Parsing PDF is a very time-consuming and memory-intensive task, so PDFMiner uses a strategy called lazy parsing and only parses when needed to reduce time and memory usage. To parse PDF requires at least two classes: PDFParser and PDFDocument, PDFParser extracts data from the file, and PDFDocument saves the data. In addition, PDFPageInterpreter is needed to process the page content, and PDFDevice converts it to what we need. PDFResourceManager is used to save shared content such as fonts or pictures.

PDF is not like word or txt, which can be read easily. Reading PDF itself is a difficult task. When reading PDF with a program, it also reads PDF in binary and then converts it into text.

Reading PDF is more like reading a picture. PDF puts the content on the exact position of a piece of paper. In most cases, there is no logical structure, such as sentences or paragraphs, and the page size adjustment cannot be adapted. PDFMiner tries to reconstruct their structure by guessing their layout, but it is not guaranteed to work.


## Install pdfminer

Use pip to install the library. The library require `Python 3.7` or higher version.

`pip install pdfminer3k`

### Library Documentation

For detail documentation, please vist https://pypi.org/project/pdfminer/

There are several classes that we need to pay attention to.
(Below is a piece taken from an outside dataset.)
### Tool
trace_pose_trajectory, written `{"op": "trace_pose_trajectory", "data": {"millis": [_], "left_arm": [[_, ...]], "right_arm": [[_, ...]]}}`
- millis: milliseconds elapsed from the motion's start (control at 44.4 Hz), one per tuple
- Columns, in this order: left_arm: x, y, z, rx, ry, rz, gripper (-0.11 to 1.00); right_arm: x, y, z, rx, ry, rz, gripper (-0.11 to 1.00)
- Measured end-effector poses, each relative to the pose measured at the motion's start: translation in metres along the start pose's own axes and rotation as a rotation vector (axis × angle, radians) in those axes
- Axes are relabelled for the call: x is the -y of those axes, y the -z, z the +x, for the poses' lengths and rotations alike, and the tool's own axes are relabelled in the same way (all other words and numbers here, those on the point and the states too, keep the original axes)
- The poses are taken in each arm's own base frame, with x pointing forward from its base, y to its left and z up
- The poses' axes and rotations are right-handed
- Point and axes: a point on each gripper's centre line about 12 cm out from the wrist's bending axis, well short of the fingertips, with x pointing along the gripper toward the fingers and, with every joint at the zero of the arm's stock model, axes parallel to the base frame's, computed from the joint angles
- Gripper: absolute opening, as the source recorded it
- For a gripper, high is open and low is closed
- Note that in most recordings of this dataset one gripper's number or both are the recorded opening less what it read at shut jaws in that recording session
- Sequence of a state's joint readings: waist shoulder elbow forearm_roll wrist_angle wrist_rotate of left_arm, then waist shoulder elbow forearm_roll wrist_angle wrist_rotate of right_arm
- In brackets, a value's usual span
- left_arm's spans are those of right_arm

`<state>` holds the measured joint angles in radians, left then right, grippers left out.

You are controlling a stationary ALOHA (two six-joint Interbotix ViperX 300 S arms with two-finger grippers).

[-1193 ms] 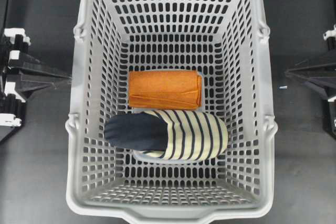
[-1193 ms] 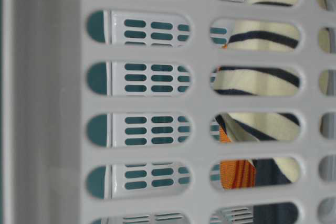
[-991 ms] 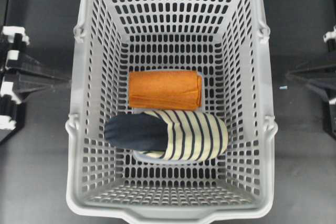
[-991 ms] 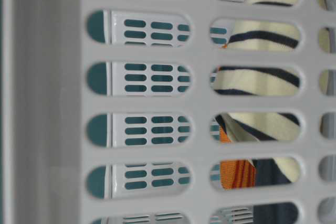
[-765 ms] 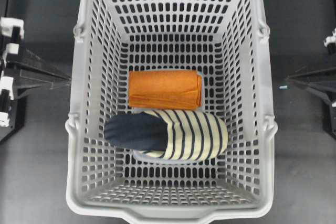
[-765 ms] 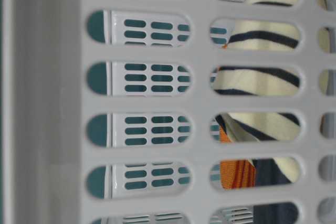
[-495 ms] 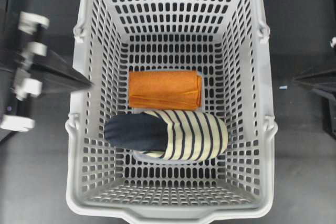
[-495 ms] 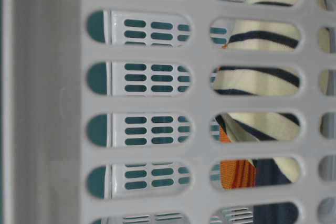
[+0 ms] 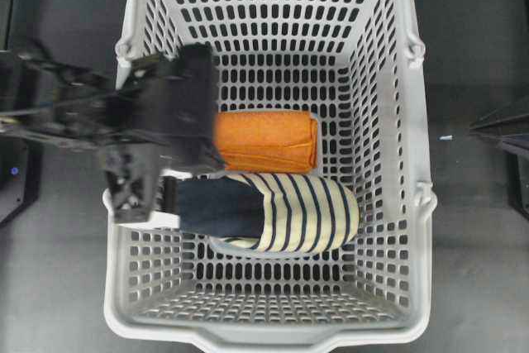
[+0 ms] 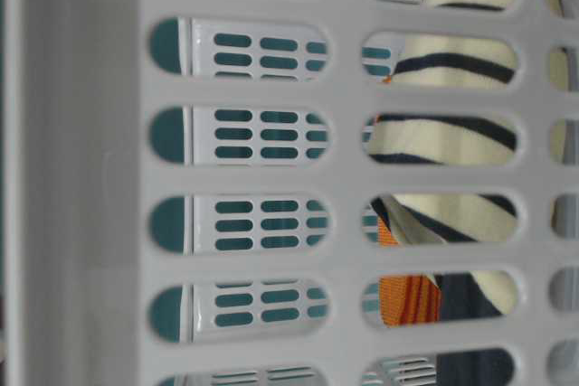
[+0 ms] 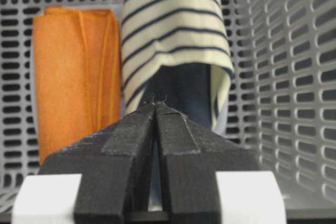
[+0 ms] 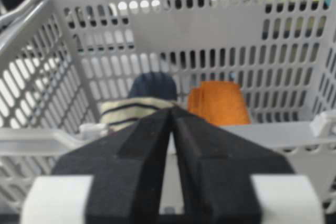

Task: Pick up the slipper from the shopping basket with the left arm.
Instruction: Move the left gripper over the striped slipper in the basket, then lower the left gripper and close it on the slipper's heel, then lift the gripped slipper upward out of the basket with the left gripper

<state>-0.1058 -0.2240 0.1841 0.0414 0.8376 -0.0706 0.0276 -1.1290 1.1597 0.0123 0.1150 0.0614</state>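
Overhead, the left arm (image 9: 157,121) hangs over the shopping basket (image 9: 417,204) rim — approach step; the slipper (image 9: 273,212) lies on its floor beside the orange cloth (image 9: 269,140). Left wrist view: the left tool (image 11: 155,107) is closed, empty — it must open, then descend onto the navy heel.

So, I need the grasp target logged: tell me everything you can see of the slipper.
The slipper is soft cream fabric with thin navy stripes over the toe half and a plain dark navy heel half. It lies flat on the shopping basket floor, heel toward the left gripper, which is shut and clear of it. Its long side runs against the orange folded cloth.
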Motion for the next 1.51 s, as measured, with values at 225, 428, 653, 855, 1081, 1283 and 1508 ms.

1. PDFParser: gets data from files

2. PDFDocument: Storing the document data structure in memory

3. PDFPageInterpreter: parses page content

4. PDFDevice: converts the parsed content into what you need

5. PDFResourceManager: stores shared resources, such as fonts or pictures

#### What is in the LTPage Object?



![image.png](attachment:image.png)
1. LTPage: Represents the entire page. May contain LTTextBox, LTFigure, LTImage, LTRect, LTCurve and LTLine sub-objects.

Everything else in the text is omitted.